Yes is the answer to all these questions, but if you ask to the society, 95% will answer no. Within only a week, I heard from two different people that I am a negative person. Like everybody else, I have my problems and my weaknesses; however, I am in a dilemma now. Who is the negative person, the one who believes in love or the one who doesn’t; the one who believes in the kindness of human beings or the one who doesn’t; the one who expects the best of others or the one who expects and sees the worst about another? It seems to me that the concepts are all upside down or then I am living upside down.

Love survives the physical aging, because hearts don’t have wrinkles. The heart does not change, our essence will always be there, with its unique perfume; everybody has its own! Now you must be thinking if the body changes... of course it does, but yours will also change! Never forget that. Love can and does survive aging, but not passion, attraction, crush or something similar that you may want to call it. You know why? Because these last are stuck on the physical appearance, while love is deeply rooted in people’s heart. When two people love each other it is a great pleasure to grow old together.

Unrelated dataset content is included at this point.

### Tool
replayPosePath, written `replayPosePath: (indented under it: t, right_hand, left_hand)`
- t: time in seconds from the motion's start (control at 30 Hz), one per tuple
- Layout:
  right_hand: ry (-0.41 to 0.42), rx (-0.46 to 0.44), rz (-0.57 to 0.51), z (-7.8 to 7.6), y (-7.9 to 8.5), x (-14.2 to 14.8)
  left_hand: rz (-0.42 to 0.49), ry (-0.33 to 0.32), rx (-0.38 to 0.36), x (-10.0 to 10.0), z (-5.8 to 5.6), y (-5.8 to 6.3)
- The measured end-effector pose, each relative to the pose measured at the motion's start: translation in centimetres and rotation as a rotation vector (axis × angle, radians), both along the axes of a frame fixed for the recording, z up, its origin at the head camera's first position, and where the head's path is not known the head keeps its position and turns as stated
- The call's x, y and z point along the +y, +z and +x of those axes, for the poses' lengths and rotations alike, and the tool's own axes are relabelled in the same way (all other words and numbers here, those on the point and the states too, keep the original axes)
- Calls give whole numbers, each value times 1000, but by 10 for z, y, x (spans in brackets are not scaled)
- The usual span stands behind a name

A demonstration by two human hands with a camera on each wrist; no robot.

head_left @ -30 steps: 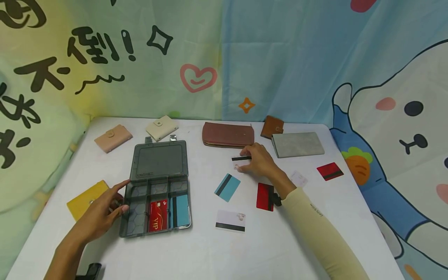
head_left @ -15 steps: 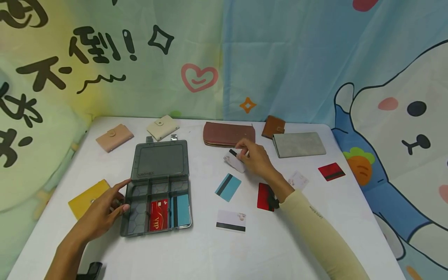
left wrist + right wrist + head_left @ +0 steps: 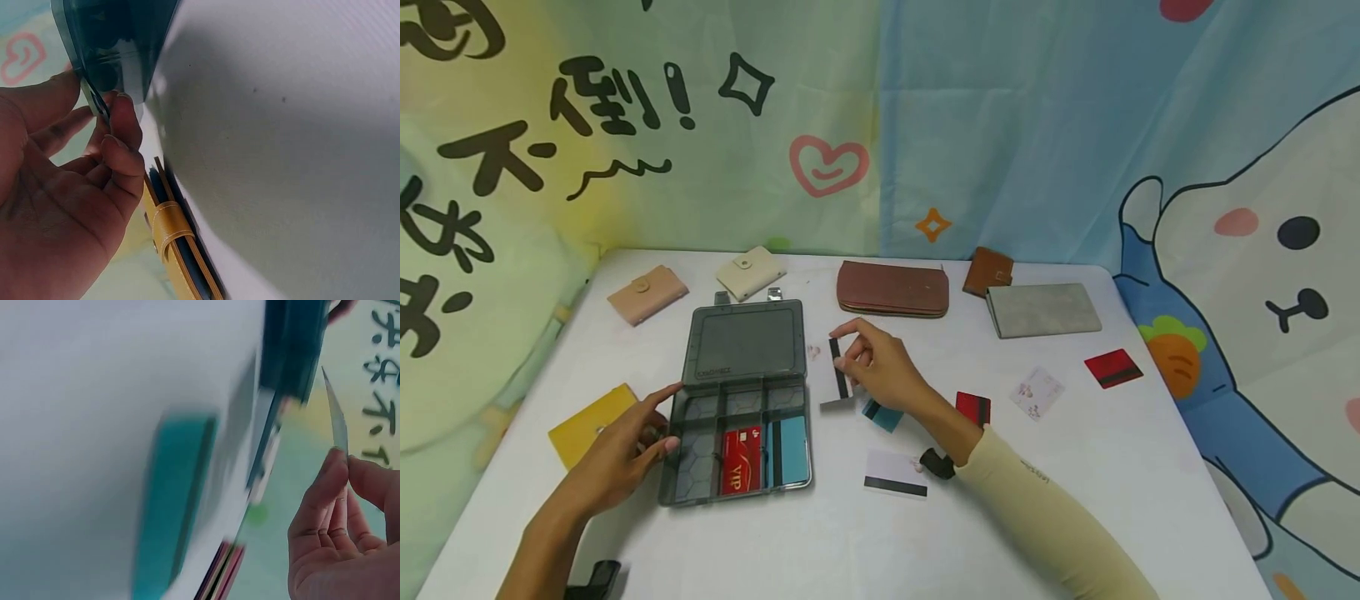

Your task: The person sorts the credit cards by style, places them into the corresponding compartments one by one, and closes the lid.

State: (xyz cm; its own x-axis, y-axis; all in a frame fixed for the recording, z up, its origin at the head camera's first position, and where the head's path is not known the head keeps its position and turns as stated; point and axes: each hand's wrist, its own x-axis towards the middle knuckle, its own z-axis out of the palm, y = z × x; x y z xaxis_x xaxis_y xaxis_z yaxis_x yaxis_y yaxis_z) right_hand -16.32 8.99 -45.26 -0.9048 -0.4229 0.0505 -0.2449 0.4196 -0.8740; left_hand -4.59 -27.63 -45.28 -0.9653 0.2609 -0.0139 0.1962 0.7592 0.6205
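My right hand [image 3: 887, 367] pinches a white card with a black stripe [image 3: 838, 367] between thumb and fingers, above the table just right of the box. In the right wrist view that white card [image 3: 338, 422] shows edge-on, standing up from the fingertips. My left hand [image 3: 621, 450] holds the left side of a grey transparent compartment box [image 3: 745, 342], its lid lying back. The left wrist view shows thumb and fingers pinching the box's edge [image 3: 94, 103]. A red VIP card [image 3: 741, 460] and a blue striped card [image 3: 792, 450] lie in its front compartments.
On the table lie a blue card [image 3: 882, 415], a white striped card [image 3: 895, 473], red cards [image 3: 1114, 367] and a pale patterned card [image 3: 1037, 393]. A yellow wallet [image 3: 587, 425] sits left; a brown wallet [image 3: 892, 289], a grey wallet [image 3: 1043, 310] and several others line the back.
My right hand has lifted the white striped card from near the brown wallet and carried it left toward the box, tilting it. The left hand stays at the box.
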Motion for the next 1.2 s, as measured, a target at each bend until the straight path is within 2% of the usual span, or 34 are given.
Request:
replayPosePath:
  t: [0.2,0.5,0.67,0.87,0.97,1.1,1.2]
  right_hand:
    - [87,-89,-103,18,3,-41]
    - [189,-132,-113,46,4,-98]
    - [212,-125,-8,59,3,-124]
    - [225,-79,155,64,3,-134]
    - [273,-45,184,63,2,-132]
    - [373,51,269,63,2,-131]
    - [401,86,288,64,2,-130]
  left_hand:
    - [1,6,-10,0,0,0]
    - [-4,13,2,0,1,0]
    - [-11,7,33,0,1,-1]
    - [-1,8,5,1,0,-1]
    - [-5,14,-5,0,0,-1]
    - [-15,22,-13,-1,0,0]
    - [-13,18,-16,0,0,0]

About the second question, I have noticed that people see faithfulness as a sacrifice. It’s not a sacrifice to be faithful to the one we love; in fact, love demands faithfulness, not as an obligation, but as an act of selfless, commitment, sharing and acceptation. You are loyal because you want, not because someone is forcing you. Loyalty is a sign of your love for someone. It wouldn’t make any sense to share your body with someone else except your love. And I can tell you more. When we love, just the simple fact of thinking about being with anyone else is repulsive. And if you don’t believe me, ask yourself or wait to fall in love and then you’ll see if I am lying.

Now, about the third question...
Love is a feeling and as you know the feelings are subject to change. Love is not something that remains static; after all, we are speaking about emotions. Remember when you were a kid? Do you remember all your dreams and fears? And now that you are an adult, some dreams and fears went away, others are still there. So, answer me this, are you or not the same person when you were 7 years old?

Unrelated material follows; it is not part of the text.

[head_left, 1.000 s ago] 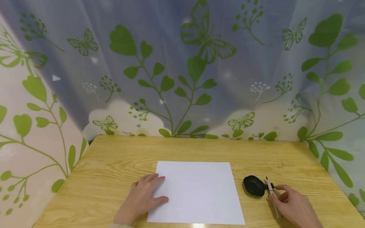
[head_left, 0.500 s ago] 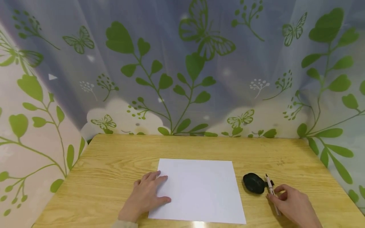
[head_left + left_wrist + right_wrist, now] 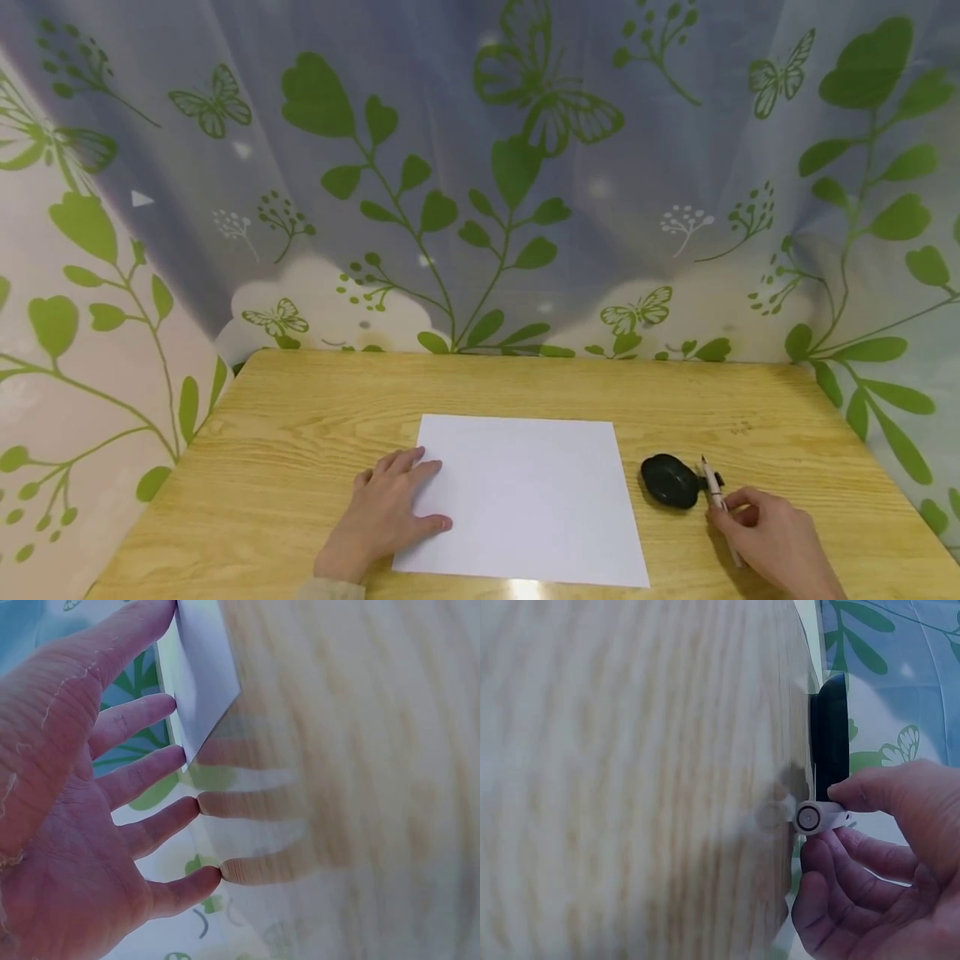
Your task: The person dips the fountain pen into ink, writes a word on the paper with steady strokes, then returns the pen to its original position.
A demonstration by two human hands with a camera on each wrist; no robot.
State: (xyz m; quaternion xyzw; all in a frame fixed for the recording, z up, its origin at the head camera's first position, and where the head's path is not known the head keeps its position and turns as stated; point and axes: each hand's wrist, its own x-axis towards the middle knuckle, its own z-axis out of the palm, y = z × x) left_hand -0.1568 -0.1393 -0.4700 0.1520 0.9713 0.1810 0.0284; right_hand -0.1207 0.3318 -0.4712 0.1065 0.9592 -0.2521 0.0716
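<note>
A white sheet of paper (image 3: 525, 500) lies on the wooden table. At its left edge rests my left hand (image 3: 382, 517), fingers spread, with thumb and fingertips over the paper. In the left wrist view, only a corner of the paper (image 3: 202, 667) shows beside the straight fingers of the left hand (image 3: 82, 817). My right hand (image 3: 776, 533) pinches a slim pale pen (image 3: 714, 483) with a dark pointed tip. The pen slants beside a small black dish (image 3: 670, 481), overlapping its stubby side piece. From the right wrist, the pen's round end (image 3: 808, 818) shows between thumb and fingers.
The light wooden table (image 3: 315, 400) extends around the paper and the dish. A curtain (image 3: 450, 208) printed with green leaves and butterflies hangs behind the table's far edge and along both sides.
The paper has shifted slightly to the right and turned a little, with my left hand moving along with it. My right hand stays at the pen; the view has tilted slightly.
</note>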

You just grew up; you have more maturity.
So is love. It grows, it changes, but it never stops being love; it gets mature!

We are always changing; maturing, but we are still the same people, aren’t we? The same thing happens with love. With the time passing by, we realise that it is about cherishing one another; the other is the priority, always! And that is the biggest problem for people; to trust someone, to put their lives into someone’s hands. I don’t know how you think, but most of people only think about themselves and their needs, physical or not. So, their concern is only about fulfilling the needs they have. The ironic part comes now: the more they try to fulfil their needs, the more restless they become. Only another person can make you feel complete; you may love yourself very much, however, only someone’s love will make you feel loved.

A perfect relationship is when true love is there, from both sides. It’s perfect because it is a meeting of two souls; two spirits in perfect harmony. The relationship is made of love and moved by love, which is the same as saying that generosity is always there. The two beings are free and in their freedom they choose to be together, leading them through a path where they'll find even more freedom. I hope you may understand the real meaning of my words: Love is transcendental. Love goes on deepening and deepening (which is the same as if I say that it grows) and lies in the essence, not in the form. We love someone’s essence, not someone’s eyes or nose. Most of us have experienced “falling in love” and it is possible that a few, at this moment, are “in love”; so, “falling out of love” will happen, sooner or later and it only happens because the transcendental is missing. When this last part is missing brings a lot of suffering, which leads people to a point of no return; or they break-up or deepen. The ones who choose the second choice are happier and wiser; when we choose love, everything follows it!